# Task requirements
The lines from the start of the data through the line with "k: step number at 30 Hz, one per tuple" are to be returned verbatim; all later lines are to be omitted.

________________

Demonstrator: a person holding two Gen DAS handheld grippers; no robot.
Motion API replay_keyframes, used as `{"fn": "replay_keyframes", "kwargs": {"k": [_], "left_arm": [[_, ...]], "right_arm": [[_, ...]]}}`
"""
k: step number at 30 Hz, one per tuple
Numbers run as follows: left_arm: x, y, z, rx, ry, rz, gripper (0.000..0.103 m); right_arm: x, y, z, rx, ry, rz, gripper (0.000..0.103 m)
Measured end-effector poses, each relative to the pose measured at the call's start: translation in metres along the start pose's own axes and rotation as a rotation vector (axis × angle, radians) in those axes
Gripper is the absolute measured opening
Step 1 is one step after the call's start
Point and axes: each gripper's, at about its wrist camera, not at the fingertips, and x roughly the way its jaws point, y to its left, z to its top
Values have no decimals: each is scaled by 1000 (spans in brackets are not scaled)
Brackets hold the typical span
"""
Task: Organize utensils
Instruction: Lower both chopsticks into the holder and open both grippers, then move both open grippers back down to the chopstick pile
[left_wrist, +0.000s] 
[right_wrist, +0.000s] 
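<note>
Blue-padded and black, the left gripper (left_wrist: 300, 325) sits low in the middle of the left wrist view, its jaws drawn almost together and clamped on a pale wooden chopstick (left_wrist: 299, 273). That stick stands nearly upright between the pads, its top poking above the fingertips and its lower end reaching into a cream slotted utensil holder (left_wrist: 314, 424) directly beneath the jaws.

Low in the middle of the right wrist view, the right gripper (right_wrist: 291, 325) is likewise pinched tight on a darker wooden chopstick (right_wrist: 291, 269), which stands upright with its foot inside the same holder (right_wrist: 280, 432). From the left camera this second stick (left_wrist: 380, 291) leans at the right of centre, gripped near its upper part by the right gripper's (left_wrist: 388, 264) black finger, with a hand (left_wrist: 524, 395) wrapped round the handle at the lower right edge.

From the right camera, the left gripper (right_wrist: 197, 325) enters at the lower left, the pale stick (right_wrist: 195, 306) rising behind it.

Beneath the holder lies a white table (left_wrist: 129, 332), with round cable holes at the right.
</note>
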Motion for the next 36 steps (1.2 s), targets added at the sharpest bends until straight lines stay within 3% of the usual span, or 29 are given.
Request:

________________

# Answer area
Demonstrator: a person holding two Gen DAS handheld grippers; no robot.
Motion API replay_keyframes, used as `{"fn": "replay_keyframes", "kwargs": {"k": [_], "left_arm": [[_, ...]], "right_arm": [[_, ...]]}}`
"""
k: step number at 30 Hz, one per tuple

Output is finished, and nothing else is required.